▸ **TASK STATEMENT**: Return every line from the one with "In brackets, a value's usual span" through the one with "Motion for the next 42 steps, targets", inclusive, exactly as it appears below.

[[ DATA FOR THE TASK, beginning ]]

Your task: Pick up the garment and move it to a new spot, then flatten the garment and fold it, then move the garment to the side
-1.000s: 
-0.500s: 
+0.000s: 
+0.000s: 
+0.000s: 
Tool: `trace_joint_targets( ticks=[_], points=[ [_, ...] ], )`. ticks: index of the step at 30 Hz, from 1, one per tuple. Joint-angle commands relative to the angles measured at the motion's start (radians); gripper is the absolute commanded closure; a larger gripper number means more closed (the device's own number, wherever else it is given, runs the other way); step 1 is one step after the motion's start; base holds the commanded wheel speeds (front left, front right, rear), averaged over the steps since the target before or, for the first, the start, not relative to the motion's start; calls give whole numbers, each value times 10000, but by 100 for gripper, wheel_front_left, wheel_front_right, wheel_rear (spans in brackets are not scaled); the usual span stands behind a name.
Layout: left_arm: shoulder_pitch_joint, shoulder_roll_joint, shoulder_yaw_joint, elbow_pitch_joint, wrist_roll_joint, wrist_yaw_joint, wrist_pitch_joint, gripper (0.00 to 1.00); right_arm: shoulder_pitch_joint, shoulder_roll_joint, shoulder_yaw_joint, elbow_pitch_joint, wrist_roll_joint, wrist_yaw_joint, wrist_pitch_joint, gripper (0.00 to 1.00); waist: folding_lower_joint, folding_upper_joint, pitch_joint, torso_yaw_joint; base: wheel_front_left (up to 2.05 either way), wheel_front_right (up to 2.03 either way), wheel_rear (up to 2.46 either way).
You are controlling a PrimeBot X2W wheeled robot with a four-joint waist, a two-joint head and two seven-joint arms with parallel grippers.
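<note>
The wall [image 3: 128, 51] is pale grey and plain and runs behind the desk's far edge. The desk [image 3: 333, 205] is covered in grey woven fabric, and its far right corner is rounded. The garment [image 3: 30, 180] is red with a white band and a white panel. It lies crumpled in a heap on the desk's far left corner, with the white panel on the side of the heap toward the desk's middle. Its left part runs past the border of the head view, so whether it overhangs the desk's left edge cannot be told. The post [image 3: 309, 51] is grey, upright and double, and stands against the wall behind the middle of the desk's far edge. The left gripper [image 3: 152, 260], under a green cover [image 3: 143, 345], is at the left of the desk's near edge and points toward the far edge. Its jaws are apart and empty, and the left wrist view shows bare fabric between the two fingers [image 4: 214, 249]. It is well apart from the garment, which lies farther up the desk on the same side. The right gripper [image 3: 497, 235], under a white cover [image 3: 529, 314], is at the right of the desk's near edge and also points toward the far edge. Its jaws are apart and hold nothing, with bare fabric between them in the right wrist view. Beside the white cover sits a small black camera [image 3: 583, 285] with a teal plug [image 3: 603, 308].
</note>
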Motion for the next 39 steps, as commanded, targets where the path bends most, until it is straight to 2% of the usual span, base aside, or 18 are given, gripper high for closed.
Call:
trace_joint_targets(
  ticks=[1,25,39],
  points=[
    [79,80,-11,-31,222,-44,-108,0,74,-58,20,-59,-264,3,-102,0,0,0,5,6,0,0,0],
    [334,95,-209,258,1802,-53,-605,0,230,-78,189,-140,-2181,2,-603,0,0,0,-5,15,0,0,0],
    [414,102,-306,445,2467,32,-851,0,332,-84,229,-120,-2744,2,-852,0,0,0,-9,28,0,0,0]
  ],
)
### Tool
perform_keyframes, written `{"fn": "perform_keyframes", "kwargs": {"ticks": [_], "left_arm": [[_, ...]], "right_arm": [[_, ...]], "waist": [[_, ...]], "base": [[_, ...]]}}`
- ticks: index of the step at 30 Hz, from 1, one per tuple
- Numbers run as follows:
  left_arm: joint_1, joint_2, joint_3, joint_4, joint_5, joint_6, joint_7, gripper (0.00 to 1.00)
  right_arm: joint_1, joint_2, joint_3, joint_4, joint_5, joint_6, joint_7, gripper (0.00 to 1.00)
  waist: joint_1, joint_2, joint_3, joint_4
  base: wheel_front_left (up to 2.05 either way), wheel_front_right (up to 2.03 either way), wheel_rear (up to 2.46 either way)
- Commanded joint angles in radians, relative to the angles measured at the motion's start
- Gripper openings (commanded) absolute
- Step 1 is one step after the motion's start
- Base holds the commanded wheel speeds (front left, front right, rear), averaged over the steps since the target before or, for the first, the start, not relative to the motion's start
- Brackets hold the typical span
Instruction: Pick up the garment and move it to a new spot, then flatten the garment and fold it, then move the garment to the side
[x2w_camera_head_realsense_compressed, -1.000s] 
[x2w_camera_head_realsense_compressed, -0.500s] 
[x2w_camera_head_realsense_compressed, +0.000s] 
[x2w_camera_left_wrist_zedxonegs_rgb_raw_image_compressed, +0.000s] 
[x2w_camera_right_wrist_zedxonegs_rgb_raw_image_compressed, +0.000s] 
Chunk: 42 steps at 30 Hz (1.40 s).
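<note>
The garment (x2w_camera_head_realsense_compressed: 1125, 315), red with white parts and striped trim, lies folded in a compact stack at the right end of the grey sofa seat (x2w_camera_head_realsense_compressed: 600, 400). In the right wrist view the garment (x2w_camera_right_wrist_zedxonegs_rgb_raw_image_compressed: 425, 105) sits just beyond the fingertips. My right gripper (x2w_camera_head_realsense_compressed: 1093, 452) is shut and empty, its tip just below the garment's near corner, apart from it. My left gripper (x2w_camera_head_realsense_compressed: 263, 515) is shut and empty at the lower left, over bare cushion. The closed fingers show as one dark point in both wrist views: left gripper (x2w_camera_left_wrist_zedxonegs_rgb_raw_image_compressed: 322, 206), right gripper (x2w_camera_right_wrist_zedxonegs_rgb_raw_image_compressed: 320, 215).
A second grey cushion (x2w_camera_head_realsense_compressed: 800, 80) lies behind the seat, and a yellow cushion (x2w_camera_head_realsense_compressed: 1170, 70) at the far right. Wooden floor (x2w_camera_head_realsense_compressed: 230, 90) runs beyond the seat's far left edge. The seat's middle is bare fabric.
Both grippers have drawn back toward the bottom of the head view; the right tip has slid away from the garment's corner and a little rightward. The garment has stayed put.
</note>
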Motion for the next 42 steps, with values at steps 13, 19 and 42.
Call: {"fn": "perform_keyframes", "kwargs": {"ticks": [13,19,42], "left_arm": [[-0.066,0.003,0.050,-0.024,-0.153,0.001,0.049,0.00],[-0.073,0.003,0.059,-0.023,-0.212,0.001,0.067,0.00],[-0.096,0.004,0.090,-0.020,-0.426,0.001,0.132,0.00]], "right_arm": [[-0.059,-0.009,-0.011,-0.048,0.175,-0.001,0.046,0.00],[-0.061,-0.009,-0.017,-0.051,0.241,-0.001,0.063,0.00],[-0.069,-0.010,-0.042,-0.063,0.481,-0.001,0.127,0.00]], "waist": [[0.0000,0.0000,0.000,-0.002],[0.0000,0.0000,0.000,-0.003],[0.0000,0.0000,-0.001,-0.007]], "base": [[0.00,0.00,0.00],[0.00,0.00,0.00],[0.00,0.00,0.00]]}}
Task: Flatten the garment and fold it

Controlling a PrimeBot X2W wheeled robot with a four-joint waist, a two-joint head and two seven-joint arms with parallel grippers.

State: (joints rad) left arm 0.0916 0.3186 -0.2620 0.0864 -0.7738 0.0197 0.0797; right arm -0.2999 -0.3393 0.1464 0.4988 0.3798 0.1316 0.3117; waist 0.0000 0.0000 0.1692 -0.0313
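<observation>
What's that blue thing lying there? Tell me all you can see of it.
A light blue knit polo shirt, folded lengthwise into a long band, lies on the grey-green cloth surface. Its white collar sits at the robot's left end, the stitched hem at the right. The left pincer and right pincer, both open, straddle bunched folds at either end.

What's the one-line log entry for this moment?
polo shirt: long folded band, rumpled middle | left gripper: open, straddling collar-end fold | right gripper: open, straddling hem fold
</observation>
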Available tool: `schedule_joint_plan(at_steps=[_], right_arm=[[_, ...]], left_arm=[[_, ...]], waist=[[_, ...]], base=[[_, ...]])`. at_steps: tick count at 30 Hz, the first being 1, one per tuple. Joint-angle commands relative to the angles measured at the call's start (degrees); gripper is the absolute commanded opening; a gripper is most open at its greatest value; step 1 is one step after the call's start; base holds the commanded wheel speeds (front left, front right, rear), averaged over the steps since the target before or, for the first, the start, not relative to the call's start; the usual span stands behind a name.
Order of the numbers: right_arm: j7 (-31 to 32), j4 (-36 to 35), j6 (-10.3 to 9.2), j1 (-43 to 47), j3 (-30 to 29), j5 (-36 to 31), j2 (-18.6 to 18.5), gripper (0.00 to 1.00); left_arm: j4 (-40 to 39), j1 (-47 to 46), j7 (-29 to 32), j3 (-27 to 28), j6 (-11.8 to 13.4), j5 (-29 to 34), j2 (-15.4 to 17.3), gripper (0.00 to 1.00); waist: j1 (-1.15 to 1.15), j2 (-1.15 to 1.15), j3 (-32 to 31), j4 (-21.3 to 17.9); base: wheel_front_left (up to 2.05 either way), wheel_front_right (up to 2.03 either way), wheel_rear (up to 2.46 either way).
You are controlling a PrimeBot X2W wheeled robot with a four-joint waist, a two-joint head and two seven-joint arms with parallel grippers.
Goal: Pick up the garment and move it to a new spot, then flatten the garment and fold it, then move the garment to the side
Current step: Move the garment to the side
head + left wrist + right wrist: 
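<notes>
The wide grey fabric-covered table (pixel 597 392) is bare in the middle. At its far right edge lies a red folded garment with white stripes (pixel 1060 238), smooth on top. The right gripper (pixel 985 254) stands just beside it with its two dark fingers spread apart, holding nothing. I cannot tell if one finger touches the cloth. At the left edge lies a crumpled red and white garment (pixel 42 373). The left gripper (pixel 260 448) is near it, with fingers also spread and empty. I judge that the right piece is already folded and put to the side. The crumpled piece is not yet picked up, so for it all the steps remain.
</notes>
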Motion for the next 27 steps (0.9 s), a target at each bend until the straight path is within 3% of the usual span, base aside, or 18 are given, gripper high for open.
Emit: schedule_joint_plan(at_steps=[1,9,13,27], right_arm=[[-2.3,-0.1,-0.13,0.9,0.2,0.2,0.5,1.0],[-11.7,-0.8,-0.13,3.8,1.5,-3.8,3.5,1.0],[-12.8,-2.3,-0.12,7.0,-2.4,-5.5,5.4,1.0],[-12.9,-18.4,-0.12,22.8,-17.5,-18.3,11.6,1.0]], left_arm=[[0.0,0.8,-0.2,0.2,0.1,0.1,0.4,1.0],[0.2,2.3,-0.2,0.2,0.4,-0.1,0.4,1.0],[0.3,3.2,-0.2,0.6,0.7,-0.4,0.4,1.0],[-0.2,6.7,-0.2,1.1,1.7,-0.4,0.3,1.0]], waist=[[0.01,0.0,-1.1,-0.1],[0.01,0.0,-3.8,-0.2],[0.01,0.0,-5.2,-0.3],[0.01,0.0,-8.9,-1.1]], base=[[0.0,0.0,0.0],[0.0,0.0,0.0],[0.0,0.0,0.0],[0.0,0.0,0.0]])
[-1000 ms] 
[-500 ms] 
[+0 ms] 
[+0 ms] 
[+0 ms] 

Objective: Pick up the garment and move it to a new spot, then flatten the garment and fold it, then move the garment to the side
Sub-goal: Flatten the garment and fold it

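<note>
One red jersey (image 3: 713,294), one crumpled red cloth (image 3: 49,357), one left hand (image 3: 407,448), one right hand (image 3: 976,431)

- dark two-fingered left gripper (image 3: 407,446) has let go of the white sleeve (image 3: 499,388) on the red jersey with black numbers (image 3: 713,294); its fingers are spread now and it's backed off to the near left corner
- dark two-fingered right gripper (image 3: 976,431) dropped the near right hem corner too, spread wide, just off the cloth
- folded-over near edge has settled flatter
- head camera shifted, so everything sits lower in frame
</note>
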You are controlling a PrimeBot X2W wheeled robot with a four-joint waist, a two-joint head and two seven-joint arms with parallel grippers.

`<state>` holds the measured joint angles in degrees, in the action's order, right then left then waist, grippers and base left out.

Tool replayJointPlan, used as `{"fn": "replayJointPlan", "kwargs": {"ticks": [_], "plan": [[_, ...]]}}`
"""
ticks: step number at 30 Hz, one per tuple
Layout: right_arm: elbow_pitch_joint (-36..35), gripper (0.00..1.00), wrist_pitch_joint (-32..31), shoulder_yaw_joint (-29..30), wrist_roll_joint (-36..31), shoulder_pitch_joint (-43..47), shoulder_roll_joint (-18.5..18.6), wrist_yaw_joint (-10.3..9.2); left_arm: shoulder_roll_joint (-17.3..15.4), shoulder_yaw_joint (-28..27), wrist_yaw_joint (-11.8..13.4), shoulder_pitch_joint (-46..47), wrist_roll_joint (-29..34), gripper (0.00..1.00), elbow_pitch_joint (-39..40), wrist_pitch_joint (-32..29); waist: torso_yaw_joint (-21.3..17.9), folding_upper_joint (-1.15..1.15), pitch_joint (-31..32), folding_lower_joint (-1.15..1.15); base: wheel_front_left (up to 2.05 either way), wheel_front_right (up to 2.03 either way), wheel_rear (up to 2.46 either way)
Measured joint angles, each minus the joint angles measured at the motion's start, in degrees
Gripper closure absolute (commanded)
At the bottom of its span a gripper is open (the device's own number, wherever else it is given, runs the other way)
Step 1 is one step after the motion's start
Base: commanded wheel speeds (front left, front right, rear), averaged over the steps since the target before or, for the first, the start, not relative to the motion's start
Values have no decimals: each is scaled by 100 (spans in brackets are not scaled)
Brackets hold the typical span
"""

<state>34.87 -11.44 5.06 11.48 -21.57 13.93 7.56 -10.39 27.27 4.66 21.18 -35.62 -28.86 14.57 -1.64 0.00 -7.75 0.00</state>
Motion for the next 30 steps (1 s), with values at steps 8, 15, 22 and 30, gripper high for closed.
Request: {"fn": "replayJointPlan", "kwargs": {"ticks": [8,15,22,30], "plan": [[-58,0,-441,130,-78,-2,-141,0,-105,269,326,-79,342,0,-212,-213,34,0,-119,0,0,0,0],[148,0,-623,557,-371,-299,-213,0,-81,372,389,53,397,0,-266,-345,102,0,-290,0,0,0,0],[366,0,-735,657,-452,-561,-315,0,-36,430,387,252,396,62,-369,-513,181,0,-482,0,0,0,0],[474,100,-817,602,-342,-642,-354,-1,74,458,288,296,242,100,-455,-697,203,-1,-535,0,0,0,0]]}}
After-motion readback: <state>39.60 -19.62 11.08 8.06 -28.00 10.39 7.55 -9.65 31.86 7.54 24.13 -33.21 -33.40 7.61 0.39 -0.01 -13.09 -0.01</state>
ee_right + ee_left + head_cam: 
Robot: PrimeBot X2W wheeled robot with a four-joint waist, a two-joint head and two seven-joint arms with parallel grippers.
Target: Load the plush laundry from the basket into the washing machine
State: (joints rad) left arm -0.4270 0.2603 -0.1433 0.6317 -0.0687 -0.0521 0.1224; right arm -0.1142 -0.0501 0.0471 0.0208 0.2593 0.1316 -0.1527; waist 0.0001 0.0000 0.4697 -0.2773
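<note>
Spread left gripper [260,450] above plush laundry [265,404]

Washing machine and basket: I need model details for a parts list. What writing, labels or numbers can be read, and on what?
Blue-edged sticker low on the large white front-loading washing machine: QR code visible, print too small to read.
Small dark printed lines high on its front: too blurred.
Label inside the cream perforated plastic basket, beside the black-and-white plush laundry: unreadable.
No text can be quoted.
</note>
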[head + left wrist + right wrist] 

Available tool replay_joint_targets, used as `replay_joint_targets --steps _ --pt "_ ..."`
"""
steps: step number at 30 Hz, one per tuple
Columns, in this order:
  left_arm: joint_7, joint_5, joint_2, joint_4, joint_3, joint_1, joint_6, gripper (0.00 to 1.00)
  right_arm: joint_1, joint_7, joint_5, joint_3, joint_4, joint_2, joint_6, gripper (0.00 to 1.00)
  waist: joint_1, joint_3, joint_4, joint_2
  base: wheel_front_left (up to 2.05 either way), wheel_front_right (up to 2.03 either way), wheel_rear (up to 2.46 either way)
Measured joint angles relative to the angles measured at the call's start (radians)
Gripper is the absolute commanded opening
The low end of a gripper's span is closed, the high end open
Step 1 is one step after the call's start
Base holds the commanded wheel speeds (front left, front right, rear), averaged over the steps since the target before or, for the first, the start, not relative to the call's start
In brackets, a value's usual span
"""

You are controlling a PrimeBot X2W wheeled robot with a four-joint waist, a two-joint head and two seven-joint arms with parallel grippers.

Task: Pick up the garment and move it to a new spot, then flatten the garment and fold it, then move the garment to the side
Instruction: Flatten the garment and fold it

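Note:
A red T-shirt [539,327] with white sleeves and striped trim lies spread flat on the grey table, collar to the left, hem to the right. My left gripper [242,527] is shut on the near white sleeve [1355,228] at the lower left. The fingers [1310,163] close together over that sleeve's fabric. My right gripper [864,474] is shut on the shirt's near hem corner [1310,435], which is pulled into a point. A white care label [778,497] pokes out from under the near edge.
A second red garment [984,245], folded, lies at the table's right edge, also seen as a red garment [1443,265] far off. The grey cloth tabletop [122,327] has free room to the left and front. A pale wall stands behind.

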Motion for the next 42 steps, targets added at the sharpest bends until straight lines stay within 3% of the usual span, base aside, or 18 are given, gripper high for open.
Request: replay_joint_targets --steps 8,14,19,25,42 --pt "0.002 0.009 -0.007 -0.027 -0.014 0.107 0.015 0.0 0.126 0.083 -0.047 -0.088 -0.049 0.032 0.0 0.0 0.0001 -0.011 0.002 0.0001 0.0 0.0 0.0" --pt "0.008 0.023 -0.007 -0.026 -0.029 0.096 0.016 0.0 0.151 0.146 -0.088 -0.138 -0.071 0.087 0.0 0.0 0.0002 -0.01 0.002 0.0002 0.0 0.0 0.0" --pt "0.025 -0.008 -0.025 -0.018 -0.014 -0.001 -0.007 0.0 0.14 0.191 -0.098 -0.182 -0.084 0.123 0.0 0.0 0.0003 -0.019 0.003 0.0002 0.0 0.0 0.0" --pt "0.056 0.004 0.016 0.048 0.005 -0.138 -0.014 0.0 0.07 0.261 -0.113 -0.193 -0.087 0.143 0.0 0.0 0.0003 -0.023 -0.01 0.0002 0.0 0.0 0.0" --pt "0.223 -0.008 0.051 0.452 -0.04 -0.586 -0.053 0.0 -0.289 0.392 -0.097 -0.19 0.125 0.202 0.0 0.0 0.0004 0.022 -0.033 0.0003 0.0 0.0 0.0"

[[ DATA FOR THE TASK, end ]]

▸ **COMPLETED EXERCISE**:
In brackets, a value's usual span
"""

You are controlling a PrimeBot X2W wheeled robot with a four-joint waist, a two-joint head and two seven-joint arms with parallel grippers.

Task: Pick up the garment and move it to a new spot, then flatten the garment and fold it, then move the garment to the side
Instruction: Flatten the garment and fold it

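Note:
A red T-shirt [539,327] with white sleeves and striped trim lies spread flat on the grey table, collar to the left, hem to the right. My left gripper [242,527] is shut on the near white sleeve [1355,228] at the lower left. The fingers [1310,163] close together over that sleeve's fabric. My right gripper [864,474] is shut on the shirt's near hem corner [1310,435], which is pulled into a point. A white care label [778,497] pokes out from under the near edge.
A second red garment [984,245], folded, lies at the table's right edge, also seen as a red garment [1443,265] far off. The grey cloth tabletop [122,327] has free room to the left and front. A pale wall stands behind.
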
Motion for the next 42 steps, targets added at the sharpest bends until straight lines stay within 3% of the usual span, base aside, or 18 are given, gripper high for open.

With this, the exercise has been completed.